After the end of World War 2 rationing went on for years, and not just food. Clothes and toys were scarce too. I can remember how careful I had to be of my two precious picture books, specially imported from Holland, my mother told me. The first new coloured children’s books printed after the war.

For the Christmas after I started school I had only one desperate wish. I longed for a doll with hair you could brush. I only had two inherited baby dolls, who rejoiced in the names of Emmeline and Dorothy, but who wouldn’t win any prizes in the glamour stakes. They were both bald.

I wanted a “china” doll with a painted face, eyelashes and opening eyes, plus the all important long golden plaits.

Such things were hard to come by, but my mother searched until she found one and on the afternoon of Christmas day I carried my prize off to my bedroom to brush her hair.

It was then that the disaster happened!  Her hair came away from her head tangled in the little hard brush.  I was distraught with guilt and panic. I hid the crime under my bed and cried. Sooner or later I knew it must be discovered.

But wonder of wonders, when my mother sought me out it was not me she was angry with. She railed against the manufacturers and shopkeepers responsible for ruining children’s Christmas. My growing doubts about Santa Claus were amply reinforced by her determination to call these mundane, non supernatural bodies to account.

At some point in the following weeks a replacement doll appeared, but I never felt the same about her.  I fell back on the secure reliability of Emmeline and Dorothy, and kept Gloria for show.

Like all my generation, I grew up knowing you couldn’t always have everything you wanted. You had to make the best of whatever came your way.

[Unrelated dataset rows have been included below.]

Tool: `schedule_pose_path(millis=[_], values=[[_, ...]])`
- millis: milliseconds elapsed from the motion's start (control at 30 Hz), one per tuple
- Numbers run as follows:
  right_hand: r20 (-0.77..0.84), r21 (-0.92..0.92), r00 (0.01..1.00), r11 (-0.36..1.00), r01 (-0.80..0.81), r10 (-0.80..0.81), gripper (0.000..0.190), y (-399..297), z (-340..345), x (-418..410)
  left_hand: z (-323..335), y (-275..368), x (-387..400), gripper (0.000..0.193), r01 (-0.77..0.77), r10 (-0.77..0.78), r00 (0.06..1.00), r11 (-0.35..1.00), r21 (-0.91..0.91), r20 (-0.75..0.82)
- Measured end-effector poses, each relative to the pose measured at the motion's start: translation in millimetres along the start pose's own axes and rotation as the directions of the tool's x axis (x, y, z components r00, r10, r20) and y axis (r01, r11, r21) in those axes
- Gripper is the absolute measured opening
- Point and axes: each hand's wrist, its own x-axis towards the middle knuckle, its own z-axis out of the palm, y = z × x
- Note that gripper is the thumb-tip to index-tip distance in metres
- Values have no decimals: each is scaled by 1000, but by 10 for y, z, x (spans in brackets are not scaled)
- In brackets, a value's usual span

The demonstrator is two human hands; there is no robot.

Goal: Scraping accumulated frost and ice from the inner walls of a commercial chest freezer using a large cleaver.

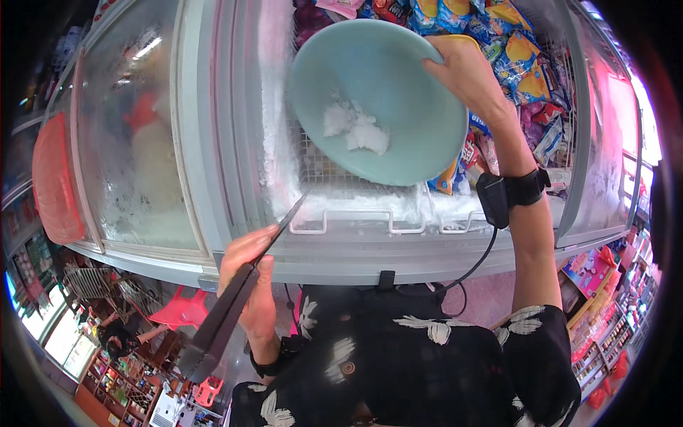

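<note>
My left hand is closed around a dark knife-like tool. Its thin pointed end reaches up to the frosted front left corner of an open chest freezer. My right hand grips the rim of a pale green bowl, tilted over the freezer's wire basket. Several white clumps of frost lie inside the bowl. Thick frost coats the freezer's left inner wall and front edge.
Packaged ice creams fill the basket behind and right of the bowl. White wire handles hook over the front edge. A sliding glass lid covers the left side. A person and a pink chair are at the lower left.
</note>
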Motion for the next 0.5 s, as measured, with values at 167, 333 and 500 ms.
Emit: schedule_pose_path(millis=[167,333,500], values=[[-64,-120,996,990,-73,66,29,108,116,-73,17,35,11,17,2,-3,998,1000,21,59],[-115,-26,987,993,-113,109,34,134,73,-88,44,18,-22,16,-11,11,998,1000,-10,63],[-82,89,962,963,-254,261,37,314,-159,-298,-27,40,-103,15,-49,49,999,997,-57,0]])
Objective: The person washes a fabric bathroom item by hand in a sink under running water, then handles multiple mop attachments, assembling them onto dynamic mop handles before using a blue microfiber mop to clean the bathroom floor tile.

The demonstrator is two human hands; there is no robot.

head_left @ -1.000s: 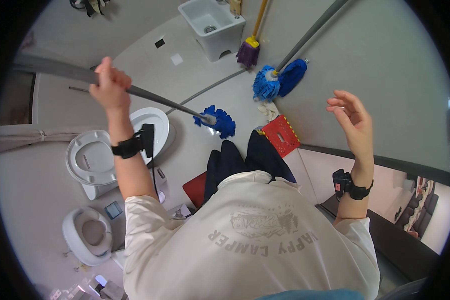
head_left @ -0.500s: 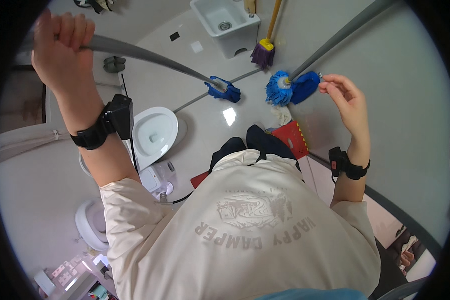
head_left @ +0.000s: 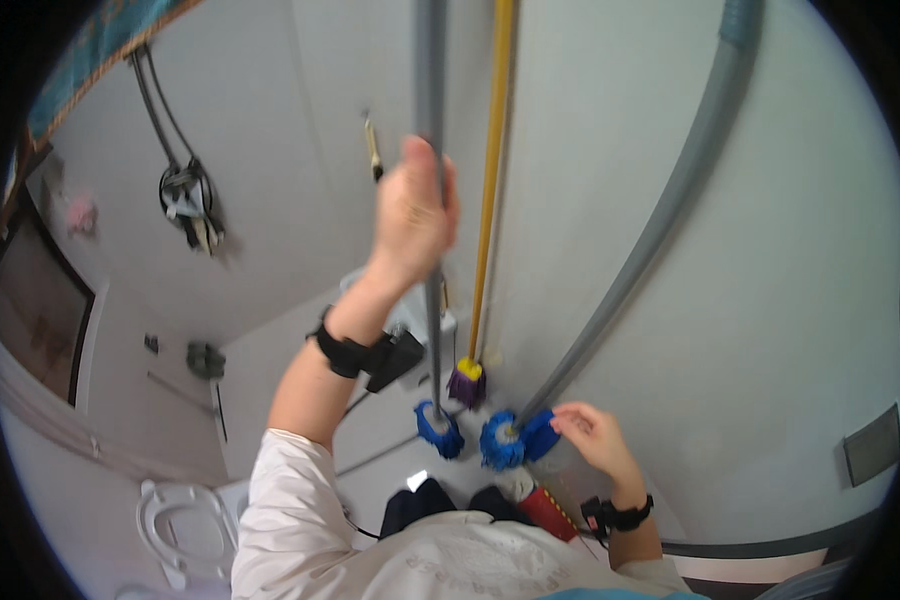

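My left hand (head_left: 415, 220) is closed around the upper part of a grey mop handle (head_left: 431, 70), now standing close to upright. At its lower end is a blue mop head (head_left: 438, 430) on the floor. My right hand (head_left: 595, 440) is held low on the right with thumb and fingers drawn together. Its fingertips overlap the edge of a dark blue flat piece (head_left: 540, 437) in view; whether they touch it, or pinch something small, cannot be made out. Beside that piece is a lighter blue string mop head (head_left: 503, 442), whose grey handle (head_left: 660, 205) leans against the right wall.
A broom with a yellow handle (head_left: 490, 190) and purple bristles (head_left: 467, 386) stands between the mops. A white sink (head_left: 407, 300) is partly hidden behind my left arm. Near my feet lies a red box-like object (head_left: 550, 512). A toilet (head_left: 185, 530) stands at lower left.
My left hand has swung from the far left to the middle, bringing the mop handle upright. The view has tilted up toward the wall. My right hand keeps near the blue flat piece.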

We were a bridging generation, living through the privations of war and postwar, the growing prosperity of the 60s and 70s, then onwards ever onwards into the blatant, credit-driven consumerism of the 21st century.

It’s hard to shake off that early training in the careful tending of scarce commodities.

A few years ago I stood behind a woman in the queue at our local garden centre. She had a trolley full of silver Christmas decorations.

“I fancied silver this year,” she was explaining to her companion. “We had red and tartan last year.”

I was rivetted by this revelation that there were people who actually changed their Christmas decorations. Surely these lived in a box in the loft until they rotted or broke and even then were only replaced item by item as the need arose?

There wasn’t very much pious preaching about recycling and conservation in my childhood. We simply never discarded anything that could be used or reused!

Even now the chairs at my own table are the sturdy wartime utility ones that used to stand around my parents’.

I still can’t bear to throw them away!